CV’s First Inhabitants – Hunting
As I have mentioned in previous columns, the Tongva people of the Los Angeles area enjoyed a rich and nutritious diet. Besides the variety of plants they ate, they had a wide array of high-protein meat available. While the coast natives were awash in seafood (pun-intended), the inland natives had many game animals to choose from.
The food gathering was gender-based. The women gathered plants and the men hunted. Let’s follow one of the men of Wiqangna, our local village, as he goes on a hunt for deer. It’s late summer and the deer have come down for water into the foothills of the San Gabriel Mountains.
He awoke just as the dawn was breaking and he stepped out of his house and into the cool morning air. He took a quick bath in the nearby stream as he did every morning. Returning to the village, he could smell the acorn mush heating by the morning fires, but he would not be eating breakfast. A good hunter never ate before or during a hunt.
He had done much to prepare for this deer hunt. He had resisted lying with his wife the previous two nights. He had participated in the hunting ceremony the night before with the tomyaar, the village chief, and the shaman to ask for God’s help in this hunt. Rather than eating breakfast, he chewed some sage leaves to mask the smell of his breath, a trick he had learned from tribes to the north.
This morning the women of Wiqangna were scraping the skins of the rabbits the village had caught the day before. The village had done a controlled burn of the valley floor the previous winter and the grasses had come in thick. Hundreds of rabbits were grazing there, and the whole village turned out to drive them into the low nets they had strung.
He met up with his two friends who would go with him on the hunt. In his house he had many weapons to choose from. There were the flat, boomerang-shaped throwing sticks and the weak bows and arrows for rabbits and squirrels. He was teaching his 7-year-old son to hunt using the small elderberry wood bow and the untipped arrows made from wild rose stems. But for this hunt he would use his big compound bow he had constructed from pine and deer sinew, and bone-tipped arrows with cane shafts he had carefully straightened.

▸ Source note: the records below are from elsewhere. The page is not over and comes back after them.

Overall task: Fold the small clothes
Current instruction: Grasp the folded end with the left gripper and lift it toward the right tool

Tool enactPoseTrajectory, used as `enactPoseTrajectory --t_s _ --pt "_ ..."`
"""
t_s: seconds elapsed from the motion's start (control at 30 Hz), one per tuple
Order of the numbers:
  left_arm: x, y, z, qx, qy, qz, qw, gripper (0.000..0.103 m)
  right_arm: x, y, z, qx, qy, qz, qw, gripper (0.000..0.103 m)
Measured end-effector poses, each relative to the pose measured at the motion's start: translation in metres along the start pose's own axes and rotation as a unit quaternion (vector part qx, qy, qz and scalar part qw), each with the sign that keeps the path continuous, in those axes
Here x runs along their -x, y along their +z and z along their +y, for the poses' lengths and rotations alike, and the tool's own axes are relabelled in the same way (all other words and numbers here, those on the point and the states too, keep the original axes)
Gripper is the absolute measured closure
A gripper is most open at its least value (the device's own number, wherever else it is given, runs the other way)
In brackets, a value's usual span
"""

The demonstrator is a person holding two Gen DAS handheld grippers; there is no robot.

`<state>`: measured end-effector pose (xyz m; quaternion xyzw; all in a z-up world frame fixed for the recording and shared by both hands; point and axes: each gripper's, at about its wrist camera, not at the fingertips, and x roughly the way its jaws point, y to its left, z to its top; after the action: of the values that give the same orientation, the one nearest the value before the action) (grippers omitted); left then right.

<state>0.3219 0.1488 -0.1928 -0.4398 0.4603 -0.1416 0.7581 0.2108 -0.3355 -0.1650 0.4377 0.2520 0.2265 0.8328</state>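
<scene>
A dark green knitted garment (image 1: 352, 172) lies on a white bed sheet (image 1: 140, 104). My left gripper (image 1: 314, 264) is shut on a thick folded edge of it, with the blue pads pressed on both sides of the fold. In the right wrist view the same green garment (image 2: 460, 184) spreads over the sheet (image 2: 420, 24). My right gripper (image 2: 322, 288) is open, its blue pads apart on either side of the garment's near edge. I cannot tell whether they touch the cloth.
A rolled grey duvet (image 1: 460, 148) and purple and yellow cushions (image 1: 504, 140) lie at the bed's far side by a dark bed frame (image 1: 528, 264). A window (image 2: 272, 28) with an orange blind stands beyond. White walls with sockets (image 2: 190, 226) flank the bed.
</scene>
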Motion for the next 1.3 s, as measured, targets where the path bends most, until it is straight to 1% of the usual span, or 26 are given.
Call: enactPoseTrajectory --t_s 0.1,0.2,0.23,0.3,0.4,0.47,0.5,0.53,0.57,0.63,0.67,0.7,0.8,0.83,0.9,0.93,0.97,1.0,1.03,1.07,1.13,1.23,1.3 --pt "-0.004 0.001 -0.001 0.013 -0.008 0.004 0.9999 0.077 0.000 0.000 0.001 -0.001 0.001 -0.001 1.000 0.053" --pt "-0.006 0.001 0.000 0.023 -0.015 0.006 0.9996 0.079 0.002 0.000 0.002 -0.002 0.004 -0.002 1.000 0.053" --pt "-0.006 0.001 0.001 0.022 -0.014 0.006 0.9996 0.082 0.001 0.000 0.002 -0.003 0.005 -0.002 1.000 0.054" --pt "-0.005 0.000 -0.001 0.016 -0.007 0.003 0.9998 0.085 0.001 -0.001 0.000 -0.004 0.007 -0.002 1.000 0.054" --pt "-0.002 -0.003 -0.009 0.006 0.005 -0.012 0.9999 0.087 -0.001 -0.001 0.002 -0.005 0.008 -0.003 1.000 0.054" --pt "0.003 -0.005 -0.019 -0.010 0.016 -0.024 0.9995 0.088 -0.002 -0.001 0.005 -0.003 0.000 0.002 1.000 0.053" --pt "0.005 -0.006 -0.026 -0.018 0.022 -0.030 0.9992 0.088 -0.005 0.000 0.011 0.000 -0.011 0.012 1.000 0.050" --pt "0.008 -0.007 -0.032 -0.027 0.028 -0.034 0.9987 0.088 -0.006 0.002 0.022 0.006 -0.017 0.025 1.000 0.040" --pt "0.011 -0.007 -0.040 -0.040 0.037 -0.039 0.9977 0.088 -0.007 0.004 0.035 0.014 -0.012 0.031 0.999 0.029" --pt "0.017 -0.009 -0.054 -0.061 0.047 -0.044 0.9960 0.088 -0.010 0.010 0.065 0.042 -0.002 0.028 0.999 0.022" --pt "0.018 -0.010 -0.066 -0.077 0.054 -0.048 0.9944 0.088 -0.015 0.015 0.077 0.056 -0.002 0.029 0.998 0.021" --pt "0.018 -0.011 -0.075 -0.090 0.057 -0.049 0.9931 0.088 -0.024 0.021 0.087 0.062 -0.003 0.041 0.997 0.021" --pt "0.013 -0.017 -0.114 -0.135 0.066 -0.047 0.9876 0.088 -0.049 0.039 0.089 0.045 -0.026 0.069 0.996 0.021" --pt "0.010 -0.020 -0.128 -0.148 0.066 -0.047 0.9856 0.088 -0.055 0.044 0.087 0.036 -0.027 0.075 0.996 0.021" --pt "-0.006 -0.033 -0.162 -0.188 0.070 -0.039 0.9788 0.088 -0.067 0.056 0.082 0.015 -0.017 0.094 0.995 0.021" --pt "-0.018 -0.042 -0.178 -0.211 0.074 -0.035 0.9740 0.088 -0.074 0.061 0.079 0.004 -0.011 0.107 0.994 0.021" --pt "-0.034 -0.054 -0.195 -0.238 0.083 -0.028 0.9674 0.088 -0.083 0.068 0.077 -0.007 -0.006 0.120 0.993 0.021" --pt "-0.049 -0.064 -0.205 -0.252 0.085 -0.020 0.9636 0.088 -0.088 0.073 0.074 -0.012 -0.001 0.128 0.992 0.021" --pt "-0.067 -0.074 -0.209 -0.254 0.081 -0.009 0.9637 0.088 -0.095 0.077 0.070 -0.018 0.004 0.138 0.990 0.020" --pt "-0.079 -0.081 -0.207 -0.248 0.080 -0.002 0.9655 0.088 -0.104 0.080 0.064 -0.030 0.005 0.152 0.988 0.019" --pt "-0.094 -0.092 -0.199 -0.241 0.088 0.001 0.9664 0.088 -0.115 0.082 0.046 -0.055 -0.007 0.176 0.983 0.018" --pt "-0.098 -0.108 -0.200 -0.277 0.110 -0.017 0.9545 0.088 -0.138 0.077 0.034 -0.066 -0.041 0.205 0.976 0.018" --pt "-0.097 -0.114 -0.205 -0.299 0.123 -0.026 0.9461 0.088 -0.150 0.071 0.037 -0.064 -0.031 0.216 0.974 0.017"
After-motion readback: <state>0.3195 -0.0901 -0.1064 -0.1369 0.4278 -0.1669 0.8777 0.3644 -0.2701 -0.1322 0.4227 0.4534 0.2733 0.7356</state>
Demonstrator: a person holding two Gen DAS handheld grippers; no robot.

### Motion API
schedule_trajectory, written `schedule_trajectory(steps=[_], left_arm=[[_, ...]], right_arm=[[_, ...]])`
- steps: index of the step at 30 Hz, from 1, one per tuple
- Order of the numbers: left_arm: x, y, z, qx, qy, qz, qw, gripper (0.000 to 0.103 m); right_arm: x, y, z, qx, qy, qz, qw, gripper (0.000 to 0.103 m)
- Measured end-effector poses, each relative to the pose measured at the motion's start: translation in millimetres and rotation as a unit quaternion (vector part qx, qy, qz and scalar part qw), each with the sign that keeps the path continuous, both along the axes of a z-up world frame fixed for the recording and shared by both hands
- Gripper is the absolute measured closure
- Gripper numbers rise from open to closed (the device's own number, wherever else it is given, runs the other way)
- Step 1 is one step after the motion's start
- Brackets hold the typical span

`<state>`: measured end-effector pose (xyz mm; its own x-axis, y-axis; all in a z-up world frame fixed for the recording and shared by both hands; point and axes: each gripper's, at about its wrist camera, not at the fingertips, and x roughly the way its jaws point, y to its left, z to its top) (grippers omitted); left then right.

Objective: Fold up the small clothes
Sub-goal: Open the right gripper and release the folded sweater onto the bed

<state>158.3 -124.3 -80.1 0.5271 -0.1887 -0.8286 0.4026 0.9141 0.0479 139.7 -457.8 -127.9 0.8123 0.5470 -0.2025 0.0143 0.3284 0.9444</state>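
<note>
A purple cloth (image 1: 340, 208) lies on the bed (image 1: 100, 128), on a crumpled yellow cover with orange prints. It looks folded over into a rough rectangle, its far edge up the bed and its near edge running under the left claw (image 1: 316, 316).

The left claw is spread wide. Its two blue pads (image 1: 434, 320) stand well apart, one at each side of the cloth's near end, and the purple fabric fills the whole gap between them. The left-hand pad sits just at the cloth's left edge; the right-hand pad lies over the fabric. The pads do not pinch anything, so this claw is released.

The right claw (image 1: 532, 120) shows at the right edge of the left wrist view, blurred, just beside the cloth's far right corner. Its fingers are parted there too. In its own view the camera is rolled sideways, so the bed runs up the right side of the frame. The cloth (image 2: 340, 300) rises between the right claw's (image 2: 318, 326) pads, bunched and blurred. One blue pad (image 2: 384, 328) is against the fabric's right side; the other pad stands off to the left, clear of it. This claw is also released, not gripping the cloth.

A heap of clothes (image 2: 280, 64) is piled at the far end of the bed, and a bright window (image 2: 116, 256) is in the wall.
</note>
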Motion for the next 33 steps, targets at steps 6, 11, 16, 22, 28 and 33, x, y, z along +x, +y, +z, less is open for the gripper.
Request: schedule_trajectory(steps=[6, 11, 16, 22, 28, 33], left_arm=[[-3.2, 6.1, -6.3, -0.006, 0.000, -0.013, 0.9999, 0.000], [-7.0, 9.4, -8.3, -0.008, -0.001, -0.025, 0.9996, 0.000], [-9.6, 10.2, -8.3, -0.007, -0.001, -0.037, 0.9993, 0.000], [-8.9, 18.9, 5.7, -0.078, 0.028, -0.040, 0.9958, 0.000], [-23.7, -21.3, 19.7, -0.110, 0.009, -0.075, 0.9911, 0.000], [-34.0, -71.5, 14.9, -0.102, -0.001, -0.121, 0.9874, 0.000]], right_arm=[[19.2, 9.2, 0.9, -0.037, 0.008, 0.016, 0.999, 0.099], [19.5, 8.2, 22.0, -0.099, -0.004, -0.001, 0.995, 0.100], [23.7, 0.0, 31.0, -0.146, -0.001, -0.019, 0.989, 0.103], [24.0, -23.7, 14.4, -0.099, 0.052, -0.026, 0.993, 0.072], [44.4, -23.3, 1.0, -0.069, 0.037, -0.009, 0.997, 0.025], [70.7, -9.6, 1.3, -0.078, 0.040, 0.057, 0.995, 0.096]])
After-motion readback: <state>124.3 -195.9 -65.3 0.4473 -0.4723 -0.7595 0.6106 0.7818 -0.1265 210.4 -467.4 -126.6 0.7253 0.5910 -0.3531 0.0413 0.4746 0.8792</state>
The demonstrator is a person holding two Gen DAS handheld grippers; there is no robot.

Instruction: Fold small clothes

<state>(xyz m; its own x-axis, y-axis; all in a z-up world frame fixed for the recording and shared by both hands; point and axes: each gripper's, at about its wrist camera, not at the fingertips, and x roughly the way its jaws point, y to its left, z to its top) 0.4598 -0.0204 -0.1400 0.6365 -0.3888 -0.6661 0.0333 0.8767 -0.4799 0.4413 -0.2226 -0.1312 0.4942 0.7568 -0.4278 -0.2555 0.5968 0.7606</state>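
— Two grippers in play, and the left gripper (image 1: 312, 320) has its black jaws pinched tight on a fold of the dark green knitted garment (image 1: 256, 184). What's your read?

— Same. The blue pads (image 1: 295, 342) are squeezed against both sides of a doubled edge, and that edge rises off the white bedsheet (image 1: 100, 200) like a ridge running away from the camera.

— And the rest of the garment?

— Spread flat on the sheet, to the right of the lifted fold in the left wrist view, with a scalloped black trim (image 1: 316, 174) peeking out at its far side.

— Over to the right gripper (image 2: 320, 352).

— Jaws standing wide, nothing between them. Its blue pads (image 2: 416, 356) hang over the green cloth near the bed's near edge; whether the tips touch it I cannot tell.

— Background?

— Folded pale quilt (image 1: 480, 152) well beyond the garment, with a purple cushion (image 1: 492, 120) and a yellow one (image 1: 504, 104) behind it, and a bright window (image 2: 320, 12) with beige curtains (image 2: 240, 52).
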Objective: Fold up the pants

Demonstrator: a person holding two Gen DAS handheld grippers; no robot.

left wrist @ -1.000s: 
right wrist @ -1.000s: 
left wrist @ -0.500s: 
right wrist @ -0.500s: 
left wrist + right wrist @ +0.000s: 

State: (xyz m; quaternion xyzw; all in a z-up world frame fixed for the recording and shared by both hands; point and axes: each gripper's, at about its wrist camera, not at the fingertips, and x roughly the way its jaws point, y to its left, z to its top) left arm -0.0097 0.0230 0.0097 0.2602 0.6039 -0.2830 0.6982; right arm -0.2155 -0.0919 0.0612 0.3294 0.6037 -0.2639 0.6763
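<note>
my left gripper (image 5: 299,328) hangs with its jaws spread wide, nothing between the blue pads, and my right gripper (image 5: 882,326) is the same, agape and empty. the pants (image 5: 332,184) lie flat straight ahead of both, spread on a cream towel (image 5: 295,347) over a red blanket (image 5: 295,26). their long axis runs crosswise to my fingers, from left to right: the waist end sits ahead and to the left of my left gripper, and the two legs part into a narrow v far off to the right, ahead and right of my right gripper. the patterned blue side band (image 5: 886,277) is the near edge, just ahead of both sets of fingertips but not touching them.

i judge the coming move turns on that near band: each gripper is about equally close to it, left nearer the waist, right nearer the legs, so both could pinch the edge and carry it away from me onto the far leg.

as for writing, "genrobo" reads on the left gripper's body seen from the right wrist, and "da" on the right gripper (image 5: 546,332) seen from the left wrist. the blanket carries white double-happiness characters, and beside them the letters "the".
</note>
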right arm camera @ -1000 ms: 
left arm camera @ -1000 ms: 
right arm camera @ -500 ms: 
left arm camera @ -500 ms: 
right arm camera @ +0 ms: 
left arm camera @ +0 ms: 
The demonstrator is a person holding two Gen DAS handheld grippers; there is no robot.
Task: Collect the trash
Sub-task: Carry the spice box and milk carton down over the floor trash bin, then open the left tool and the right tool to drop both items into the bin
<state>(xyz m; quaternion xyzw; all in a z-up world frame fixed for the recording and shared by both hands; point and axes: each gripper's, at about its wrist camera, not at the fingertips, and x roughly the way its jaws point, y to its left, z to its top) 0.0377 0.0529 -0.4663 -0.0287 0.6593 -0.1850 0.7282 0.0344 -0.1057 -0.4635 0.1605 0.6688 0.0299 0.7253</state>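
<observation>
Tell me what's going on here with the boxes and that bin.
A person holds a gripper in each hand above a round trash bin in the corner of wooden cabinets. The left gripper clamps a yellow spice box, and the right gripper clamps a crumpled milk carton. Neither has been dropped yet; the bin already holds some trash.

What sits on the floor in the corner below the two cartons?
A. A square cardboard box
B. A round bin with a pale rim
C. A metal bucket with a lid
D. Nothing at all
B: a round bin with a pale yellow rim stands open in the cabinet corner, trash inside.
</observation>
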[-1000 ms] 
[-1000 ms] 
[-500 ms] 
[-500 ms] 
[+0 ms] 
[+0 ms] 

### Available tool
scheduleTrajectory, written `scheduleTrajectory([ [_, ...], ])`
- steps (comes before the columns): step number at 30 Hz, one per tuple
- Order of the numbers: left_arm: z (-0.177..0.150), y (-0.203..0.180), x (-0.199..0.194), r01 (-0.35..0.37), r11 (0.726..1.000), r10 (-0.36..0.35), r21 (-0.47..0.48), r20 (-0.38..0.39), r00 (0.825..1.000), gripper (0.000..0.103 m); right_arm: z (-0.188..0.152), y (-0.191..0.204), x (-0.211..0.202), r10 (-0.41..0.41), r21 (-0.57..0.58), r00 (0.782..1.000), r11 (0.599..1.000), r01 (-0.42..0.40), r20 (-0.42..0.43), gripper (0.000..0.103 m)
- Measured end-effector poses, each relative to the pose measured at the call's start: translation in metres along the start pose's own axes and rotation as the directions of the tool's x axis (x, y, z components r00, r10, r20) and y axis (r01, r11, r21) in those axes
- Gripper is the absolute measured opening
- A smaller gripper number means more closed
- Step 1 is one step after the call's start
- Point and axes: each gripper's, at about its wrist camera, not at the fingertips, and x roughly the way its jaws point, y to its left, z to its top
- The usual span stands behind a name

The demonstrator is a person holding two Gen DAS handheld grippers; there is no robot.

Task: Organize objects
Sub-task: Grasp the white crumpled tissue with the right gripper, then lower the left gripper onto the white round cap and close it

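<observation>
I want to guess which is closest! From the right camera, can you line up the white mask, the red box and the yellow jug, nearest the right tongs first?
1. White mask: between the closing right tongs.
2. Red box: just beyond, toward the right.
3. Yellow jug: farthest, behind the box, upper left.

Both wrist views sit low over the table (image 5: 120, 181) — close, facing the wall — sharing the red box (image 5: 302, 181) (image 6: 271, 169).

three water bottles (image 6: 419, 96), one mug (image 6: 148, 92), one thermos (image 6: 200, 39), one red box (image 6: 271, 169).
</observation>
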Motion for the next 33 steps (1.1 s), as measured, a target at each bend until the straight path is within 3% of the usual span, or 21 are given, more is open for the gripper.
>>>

The men set off toward the mountains carrying their weapons and the disguises they would need for this hunt. They passed a small camp in today’s Dunsmore Canyon. A couple of the village families had come up here where it was cooler for a few days, and the men stopped to say hello. The families were roasting grasshoppers on sticks over the fire and offered them to the hunters, but they resisted. Good hunters did not eat while on a hunt.
They walked back down the canyon and around the ridge to the east. As they came to a spot where they could see up the next canyon (the top of Pennsylvania Avenue), they spotted some grazing deer. The three men donned their disguises, deer heads stuffed with grass that they wore as hats. They crouched and slowly meandered closer to the small herd, their arrows nocked and ready. The three were expert at imitating the motions of deer, and the deer herd suspected nothing. When the three were only 10 feet from the herd, they rose up together and planted three arrows in the nearest deer, while the rest of the herd bolted. They cut up the warm meat with their stone knives and carried it back to the village.
There the tomyaar, the chief, divided the kill, some to the hunters’ families and some to the village. The hunters themselves didn’t eat their own kill, as superstition had it that doing so would hurt their chances in the next hunt. But that was fine. It had been a satisfying hunt, and there was plenty of rabbit to eat.
Thanks to the expert hunters of Wiqangna, their people never went hungry.